Exercise instructions: Set down the records below in full, exactly as they read.

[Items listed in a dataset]
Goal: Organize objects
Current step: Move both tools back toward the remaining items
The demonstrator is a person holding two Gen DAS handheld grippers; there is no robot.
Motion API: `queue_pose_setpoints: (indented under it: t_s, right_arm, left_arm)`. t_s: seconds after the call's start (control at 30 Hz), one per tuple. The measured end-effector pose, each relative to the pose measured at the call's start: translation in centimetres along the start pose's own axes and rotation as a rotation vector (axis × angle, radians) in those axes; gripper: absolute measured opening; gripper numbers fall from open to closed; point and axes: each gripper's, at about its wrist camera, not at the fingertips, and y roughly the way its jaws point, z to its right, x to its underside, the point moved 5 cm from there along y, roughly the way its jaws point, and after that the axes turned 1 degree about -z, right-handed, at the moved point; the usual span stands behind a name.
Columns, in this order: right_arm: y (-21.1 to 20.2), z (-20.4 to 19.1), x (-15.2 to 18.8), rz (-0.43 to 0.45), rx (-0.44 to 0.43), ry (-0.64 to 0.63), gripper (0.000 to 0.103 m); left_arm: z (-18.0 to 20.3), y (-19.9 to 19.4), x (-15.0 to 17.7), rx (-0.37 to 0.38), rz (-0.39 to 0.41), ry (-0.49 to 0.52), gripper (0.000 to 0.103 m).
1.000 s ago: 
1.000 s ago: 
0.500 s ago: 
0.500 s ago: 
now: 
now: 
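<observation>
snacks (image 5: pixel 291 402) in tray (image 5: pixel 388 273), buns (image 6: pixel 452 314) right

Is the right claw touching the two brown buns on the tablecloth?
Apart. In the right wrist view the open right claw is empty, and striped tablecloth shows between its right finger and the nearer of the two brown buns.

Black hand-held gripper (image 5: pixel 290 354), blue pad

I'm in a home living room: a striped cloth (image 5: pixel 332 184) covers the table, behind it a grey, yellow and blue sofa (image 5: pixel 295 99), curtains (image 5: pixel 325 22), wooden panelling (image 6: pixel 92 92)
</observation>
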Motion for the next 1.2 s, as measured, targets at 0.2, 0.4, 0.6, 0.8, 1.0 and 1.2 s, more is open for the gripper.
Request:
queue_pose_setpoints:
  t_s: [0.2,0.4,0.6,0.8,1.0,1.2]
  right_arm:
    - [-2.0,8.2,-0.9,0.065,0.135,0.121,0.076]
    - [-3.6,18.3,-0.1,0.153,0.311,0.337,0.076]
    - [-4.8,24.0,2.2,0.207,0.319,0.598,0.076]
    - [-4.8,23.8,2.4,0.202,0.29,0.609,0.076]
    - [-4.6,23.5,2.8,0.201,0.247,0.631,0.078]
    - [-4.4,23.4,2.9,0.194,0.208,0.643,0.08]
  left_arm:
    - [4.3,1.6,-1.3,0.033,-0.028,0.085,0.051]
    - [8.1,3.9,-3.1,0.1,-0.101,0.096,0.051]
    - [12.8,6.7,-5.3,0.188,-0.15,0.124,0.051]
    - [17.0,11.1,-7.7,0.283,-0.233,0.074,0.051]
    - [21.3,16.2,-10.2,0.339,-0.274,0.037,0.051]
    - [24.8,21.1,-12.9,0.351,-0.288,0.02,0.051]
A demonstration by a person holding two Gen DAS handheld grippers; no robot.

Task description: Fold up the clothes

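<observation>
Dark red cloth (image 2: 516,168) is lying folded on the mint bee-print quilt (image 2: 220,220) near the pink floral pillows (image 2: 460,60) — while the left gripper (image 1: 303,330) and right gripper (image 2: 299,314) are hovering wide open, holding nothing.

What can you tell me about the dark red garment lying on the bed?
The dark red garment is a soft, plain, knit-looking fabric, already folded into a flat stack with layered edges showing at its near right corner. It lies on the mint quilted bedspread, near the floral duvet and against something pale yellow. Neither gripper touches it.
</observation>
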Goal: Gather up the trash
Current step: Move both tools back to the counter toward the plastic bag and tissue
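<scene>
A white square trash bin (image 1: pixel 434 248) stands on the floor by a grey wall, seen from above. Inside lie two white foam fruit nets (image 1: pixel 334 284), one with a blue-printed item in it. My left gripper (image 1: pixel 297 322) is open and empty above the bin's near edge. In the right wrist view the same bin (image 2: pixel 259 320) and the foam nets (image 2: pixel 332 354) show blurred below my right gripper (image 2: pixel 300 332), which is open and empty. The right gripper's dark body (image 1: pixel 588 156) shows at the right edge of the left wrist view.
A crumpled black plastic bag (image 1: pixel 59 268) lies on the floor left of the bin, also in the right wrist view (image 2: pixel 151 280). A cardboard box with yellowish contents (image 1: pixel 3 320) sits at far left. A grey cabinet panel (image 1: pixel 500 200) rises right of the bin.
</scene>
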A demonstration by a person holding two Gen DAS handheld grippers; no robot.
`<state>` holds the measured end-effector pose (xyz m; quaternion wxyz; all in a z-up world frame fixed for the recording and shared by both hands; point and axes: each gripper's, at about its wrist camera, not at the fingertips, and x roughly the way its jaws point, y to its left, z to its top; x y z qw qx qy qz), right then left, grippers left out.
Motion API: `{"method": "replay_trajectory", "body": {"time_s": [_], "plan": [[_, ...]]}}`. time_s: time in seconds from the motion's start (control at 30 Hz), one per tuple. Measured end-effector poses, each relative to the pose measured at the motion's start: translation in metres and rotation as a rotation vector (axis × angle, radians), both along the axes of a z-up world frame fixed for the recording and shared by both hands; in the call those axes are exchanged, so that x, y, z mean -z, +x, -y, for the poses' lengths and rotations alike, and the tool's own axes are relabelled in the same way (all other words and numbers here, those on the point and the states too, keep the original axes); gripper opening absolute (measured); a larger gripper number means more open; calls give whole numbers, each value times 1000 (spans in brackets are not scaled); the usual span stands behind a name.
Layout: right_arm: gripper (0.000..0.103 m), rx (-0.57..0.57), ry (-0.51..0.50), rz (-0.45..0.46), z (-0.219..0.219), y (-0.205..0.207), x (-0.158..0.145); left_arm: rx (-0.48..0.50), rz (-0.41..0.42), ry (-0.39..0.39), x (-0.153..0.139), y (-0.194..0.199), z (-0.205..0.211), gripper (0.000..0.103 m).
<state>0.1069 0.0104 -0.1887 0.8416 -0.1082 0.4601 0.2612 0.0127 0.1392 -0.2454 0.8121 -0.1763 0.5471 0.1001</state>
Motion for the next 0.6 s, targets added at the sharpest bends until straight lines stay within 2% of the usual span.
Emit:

Exercise solution:
Goal: Organize objects
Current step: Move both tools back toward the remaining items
The demonstrator is a person holding two Gen DAS handheld grippers; there is no robot.
Motion API: `queue_pose_setpoints: (indented under it: t_s, right_arm, left_arm)`. t_s: seconds after the call's start (control at 30 Hz), one per tuple. The measured end-effector pose, each relative to the pose measured at the call's start: translation in centimetres along the start pose's own axes and rotation as a rotation vector (axis × angle, radians) in those axes; gripper: absolute measured opening; gripper numbers fall from open to closed; point and axes: each gripper's, at about its wrist camera, not at the fingertips, and y roughly the way its jaws point, z to its right, x to its underside, the point moved 5 cm from there along y, roughly the way its jaws point, and after that the axes turned 1 degree about -z, right-handed, at the moved point; the usual span stands behind a name.
Columns, in this order: right_arm: y (-21.1 to 20.2), z (-20.4 to 19.1), x (-15.2 to 18.8), rz (-0.43 to 0.45), rx (-0.44 to 0.43), ry (-0.64 to 0.63), gripper (0.000 to 0.103 m); left_arm: z (-18.0 to 20.3), y (-19.9 to 19.4), x (-15.0 to 17.7), rx (-0.37 to 0.38), rz (-0.39 to 0.41), ry (-0.49 to 0.52), gripper (0.000 to 0.103 m).
1.000 s ago: 
1.000 s ago: 
0.500 s ago: 
0.500 s ago: 
now: 
now: 
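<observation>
snacks (image 5: pixel 291 402) in tray (image 5: pixel 388 273), buns (image 6: pixel 452 314) right

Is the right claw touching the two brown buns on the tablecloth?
Apart. In the right wrist view the open right claw is empty, and striped tablecloth shows between its right finger and the nearer of the two brown buns.

Black hand-held gripper (image 5: pixel 290 354), blue pad

I'm in a home living room: a striped cloth (image 5: pixel 332 184) covers the table, behind it a grey, yellow and blue sofa (image 5: pixel 295 99), curtains (image 5: pixel 325 22), wooden panelling (image 6: pixel 92 92)
</observation>
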Motion for the next 1.2 s, as measured, targets at 0.2, 0.4, 0.6, 0.8, 1.0 and 1.2 s, more is open for the gripper.
Request:
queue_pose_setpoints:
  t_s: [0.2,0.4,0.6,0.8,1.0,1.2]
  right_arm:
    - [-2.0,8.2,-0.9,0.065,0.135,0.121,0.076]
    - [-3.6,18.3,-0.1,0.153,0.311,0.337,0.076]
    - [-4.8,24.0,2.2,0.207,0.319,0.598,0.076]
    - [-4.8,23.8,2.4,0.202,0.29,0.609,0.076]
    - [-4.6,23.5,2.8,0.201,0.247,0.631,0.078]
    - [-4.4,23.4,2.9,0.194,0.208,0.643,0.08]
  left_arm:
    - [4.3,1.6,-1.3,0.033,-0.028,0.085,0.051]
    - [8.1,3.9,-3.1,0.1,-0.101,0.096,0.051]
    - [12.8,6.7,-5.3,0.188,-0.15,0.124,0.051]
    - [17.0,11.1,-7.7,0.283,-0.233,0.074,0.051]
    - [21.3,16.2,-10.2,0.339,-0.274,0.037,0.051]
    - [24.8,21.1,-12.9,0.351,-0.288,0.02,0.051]
A demonstration by a person holding two Gen DAS handheld grippers; no robot.

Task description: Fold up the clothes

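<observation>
Dark red cloth (image 2: 516,168) is lying folded on the mint bee-print quilt (image 2: 220,220) near the pink floral pillows (image 2: 460,60) — while the left gripper (image 1: 303,330) and right gripper (image 2: 299,314) are hovering wide open, holding nothing.

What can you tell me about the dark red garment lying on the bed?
The dark red garment is a soft, plain, knit-looking fabric, already folded into a flat stack with layered edges showing at its near right corner. It lies on the mint quilted bedspread, near the floral duvet and against something pale yellow. Neither gripper touches it.
</observation>
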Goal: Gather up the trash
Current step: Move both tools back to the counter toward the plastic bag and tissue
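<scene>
A white square trash bin (image 1: pixel 434 248) stands on the floor by a grey wall, seen from above. Inside lie two white foam fruit nets (image 1: pixel 334 284), one with a blue-printed item in it. My left gripper (image 1: pixel 297 322) is open and empty above the bin's near edge. In the right wrist view the same bin (image 2: pixel 259 320) and the foam nets (image 2: pixel 332 354) show blurred below my right gripper (image 2: pixel 300 332), which is open and empty. The right gripper's dark body (image 1: pixel 588 156) shows at the right edge of the left wrist view.
A crumpled black plastic bag (image 1: pixel 59 268) lies on the floor left of the bin, also in the right wrist view (image 2: pixel 151 280). A cardboard box with yellowish contents (image 1: pixel 3 320) sits at far left. A grey cabinet panel (image 1: pixel 500 200) rises right of the bin.
</scene>
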A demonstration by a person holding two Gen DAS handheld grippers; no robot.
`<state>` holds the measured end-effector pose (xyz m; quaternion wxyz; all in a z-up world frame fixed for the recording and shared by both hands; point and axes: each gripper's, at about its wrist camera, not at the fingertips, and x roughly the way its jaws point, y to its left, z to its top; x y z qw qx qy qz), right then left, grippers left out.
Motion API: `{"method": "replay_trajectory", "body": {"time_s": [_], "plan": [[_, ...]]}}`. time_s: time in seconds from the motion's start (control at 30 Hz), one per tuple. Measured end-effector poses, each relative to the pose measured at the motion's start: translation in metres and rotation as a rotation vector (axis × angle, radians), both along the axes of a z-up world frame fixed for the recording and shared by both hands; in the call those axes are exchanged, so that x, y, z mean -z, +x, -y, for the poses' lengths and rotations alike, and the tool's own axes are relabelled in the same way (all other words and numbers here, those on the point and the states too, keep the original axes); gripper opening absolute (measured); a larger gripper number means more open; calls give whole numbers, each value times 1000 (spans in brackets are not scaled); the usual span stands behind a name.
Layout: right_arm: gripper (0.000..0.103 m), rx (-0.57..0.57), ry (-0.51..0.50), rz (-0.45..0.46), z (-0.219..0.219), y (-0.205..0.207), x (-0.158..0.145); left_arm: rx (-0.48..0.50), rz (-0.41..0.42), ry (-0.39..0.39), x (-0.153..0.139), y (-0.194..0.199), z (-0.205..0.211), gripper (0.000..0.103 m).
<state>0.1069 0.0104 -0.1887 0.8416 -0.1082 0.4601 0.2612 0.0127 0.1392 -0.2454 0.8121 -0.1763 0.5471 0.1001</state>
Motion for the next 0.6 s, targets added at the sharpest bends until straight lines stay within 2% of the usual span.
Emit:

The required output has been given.